Quienes no han visto nunca al artista Alberto Hewitt trabajar con sus lápices de color negro, sus carboncillos, sus tizas con olor a carbón, no creen que lo que hace, sean dibujos. Muchos, incluidos artistas, amigos del mismo gremio, se atreven a asegurar (de manera irrespetuosamente envidiosa) que sus dibujos son hechos con la ayuda de un retroproyector, ese que fija de manera transparente la imagen, que luego de los trazos por encima, fuertes y claros, va apareciendo un falso dibujo en la tela que sus admiradores vemos con encantador asombro, de vez en vez, de cuando en cuando y de galería en galería y en muchas sofisticadas salas de bellas casas de habitación, que han tenido la oportunidad de hacerse a sus obras.
Hewitt es un artista diferente. Serio, refinado, pulcro, metódico.
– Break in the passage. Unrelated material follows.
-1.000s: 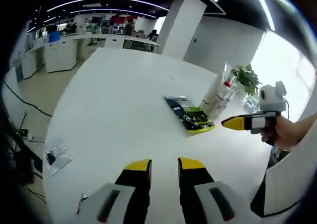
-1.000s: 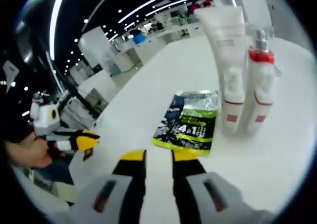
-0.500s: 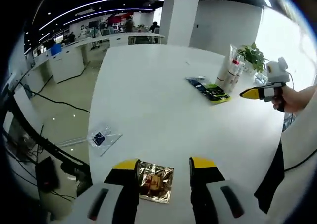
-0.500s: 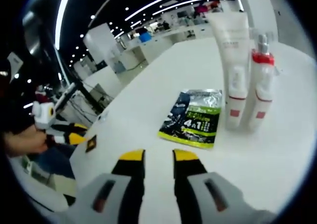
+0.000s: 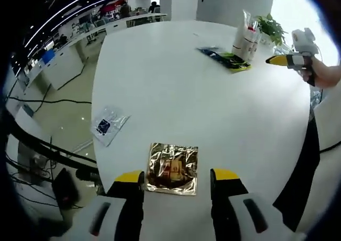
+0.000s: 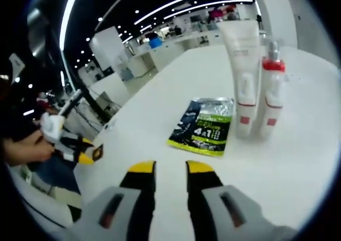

Hace lo que le gusta, es decir, no le interesa plasmar en las telas cosas que le impongan los compradores, de ahí que dibuje caballos en mil formas, mujeres y hombres desnudos, algunas «naturalezas muertas?, y muchas imágenes que recrean y refrescan el alma, o bien tomando una muestra física como modelo o recurriendo sencillamente a la imaginación, de donde provienen muchas de las que plasma en esas telas de diferentes tamaños, lo que a nosotros, los que amamos el arte, el convencional, el de fácil comprensión, el que no está lleno de trampas ni falacias ni mentiras, nos alimenta el espíritu y nos anima a vivir.
Es un hacedor de retratos de verdad y de retratos ficticios. Seres humanos pintados a la perfección, animales precisos, frutas de verdad y cosas que se venden en diferentes tiendas, con todos sus detalles, sus colores, sus formas y sugerencias.
Es un artista pleno, que anda por las calles con sus creaciones, invitando a los transeúntes a animarse a llevarse a casa una obra perfecta, lo que han logrado muchos, sin proponérselo.
A Hewitt lo admiramos y le deseamos muchos, pero muchos éxitos en su carrera de creador.